:: Required action ::
Output all of the material beneath this line exactly as it is.

**** Dataset content ****

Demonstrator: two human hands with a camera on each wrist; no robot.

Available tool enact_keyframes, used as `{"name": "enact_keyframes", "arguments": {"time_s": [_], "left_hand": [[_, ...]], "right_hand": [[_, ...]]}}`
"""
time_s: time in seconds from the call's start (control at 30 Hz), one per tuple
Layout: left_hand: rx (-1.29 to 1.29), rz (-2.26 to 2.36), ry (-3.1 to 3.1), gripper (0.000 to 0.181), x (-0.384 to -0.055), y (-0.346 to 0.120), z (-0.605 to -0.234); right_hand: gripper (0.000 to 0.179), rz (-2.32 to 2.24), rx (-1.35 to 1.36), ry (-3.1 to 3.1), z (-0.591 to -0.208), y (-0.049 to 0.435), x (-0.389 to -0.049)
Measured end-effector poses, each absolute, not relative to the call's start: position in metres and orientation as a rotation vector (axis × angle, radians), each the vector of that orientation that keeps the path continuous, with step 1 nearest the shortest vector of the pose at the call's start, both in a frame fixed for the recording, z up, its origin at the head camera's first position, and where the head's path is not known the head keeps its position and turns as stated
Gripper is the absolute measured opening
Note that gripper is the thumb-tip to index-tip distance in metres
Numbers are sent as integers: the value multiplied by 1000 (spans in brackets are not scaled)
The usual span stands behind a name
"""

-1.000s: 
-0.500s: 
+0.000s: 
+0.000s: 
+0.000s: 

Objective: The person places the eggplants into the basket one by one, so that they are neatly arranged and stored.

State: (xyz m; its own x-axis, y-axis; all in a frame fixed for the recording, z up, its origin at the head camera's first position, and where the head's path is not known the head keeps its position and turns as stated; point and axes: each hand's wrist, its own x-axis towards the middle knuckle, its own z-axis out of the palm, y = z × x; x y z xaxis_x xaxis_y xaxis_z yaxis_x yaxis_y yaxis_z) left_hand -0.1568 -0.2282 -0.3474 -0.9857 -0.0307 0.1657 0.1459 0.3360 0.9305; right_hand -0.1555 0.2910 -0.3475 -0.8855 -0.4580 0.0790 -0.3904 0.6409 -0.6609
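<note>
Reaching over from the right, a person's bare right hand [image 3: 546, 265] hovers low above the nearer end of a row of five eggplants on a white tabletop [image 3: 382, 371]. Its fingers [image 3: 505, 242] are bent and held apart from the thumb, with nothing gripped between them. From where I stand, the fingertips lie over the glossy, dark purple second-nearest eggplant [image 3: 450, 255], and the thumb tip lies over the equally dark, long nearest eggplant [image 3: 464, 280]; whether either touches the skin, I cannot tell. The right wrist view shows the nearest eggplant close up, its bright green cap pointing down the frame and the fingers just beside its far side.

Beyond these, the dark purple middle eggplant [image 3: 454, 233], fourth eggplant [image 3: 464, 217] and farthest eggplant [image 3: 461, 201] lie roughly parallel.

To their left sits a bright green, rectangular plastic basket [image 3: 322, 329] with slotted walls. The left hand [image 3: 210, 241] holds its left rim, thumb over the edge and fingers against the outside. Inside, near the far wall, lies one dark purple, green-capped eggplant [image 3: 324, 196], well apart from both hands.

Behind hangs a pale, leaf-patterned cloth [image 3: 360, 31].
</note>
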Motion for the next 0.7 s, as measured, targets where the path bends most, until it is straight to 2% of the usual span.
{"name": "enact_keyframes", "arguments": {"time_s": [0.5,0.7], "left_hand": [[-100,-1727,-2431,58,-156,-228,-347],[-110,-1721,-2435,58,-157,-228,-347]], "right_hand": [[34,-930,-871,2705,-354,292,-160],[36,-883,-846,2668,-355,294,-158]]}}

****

:: Exercise solution ::
Demonstrator: two human hands with a camera on each wrist; no robot.

Available tool enact_keyframes, used as `{"name": "enact_keyframes", "arguments": {"time_s": [_], "left_hand": [[_, ...]], "right_hand": [[_, ...]]}}`
"""
time_s: time in seconds from the call's start (control at 30 Hz), one per tuple
Layout: left_hand: rx (-1.29 to 1.29), rz (-2.26 to 2.36), ry (-3.1 to 3.1), gripper (0.000 to 0.181), x (-0.384 to -0.055), y (-0.346 to 0.120), z (-0.605 to -0.234); right_hand: gripper (0.000 to 0.179), rz (-2.32 to 2.24), rx (-1.35 to 1.36), ry (-3.1 to 3.1), z (-0.591 to -0.208), y (-0.049 to 0.435), x (-0.389 to -0.049)
Measured end-effector poses, each absolute, not relative to the call's start: position in metres and orientation as a rotation vector (axis × angle, radians), each the vector of that orientation that keeps the path continuous, with step 1 nearest the shortest vector of the pose at the call's start, both in a frame fixed for the recording, z up, its origin at the head camera's first position, and where the head's path is not known the head keeps its position and turns as stated
Gripper is the absolute measured opening
Note that gripper is the thumb-tip to index-tip distance in metres
Numbers are sent as integers: the value multiplied by 1000 (spans in brackets are not scaled)
The usual span stands behind a name
"""

-1.000s: 
-0.500s: 
+0.000s: 
+0.000s: 
+0.000s: 

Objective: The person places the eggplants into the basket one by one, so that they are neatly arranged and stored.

State: (xyz m; its own x-axis, y-axis; all in a frame fixed for the recording, z up, its origin at the head camera's first position, and where the head's path is not known the head keeps its position and turns as stated; point and axes: each hand's wrist, its own x-axis towards the middle knuckle, its own z-axis out of the palm, y = z × x; x y z xaxis_x xaxis_y xaxis_z yaxis_x yaxis_y yaxis_z) left_hand -0.1568 -0.2282 -0.3474 -0.9857 -0.0307 0.1657 0.1459 0.3360 0.9305; right_hand -0.1555 0.2910 -0.3475 -0.8855 -0.4580 0.0790 -0.3904 0.6409 -0.6609
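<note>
Reaching over from the right, a person's bare right hand [image 3: 546, 265] hovers low above the nearer end of a row of five eggplants on a white tabletop [image 3: 382, 371]. Its fingers [image 3: 505, 242] are bent and held apart from the thumb, with nothing gripped between them. From where I stand, the fingertips lie over the glossy, dark purple second-nearest eggplant [image 3: 450, 255], and the thumb tip lies over the equally dark, long nearest eggplant [image 3: 464, 280]; whether either touches the skin, I cannot tell. The right wrist view shows the nearest eggplant close up, its bright green cap pointing down the frame and the fingers just beside its far side.

Beyond these, the dark purple middle eggplant [image 3: 454, 233], fourth eggplant [image 3: 464, 217] and farthest eggplant [image 3: 461, 201] lie roughly parallel.

To their left sits a bright green, rectangular plastic basket [image 3: 322, 329] with slotted walls. The left hand [image 3: 210, 241] holds its left rim, thumb over the edge and fingers against the outside. Inside, near the far wall, lies one dark purple, green-capped eggplant [image 3: 324, 196], well apart from both hands.

Behind hangs a pale, leaf-patterned cloth [image 3: 360, 31].
</note>
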Motion for the next 0.7 s, as measured, targets where the path bends most, until it is straight to 2% of the usual span.
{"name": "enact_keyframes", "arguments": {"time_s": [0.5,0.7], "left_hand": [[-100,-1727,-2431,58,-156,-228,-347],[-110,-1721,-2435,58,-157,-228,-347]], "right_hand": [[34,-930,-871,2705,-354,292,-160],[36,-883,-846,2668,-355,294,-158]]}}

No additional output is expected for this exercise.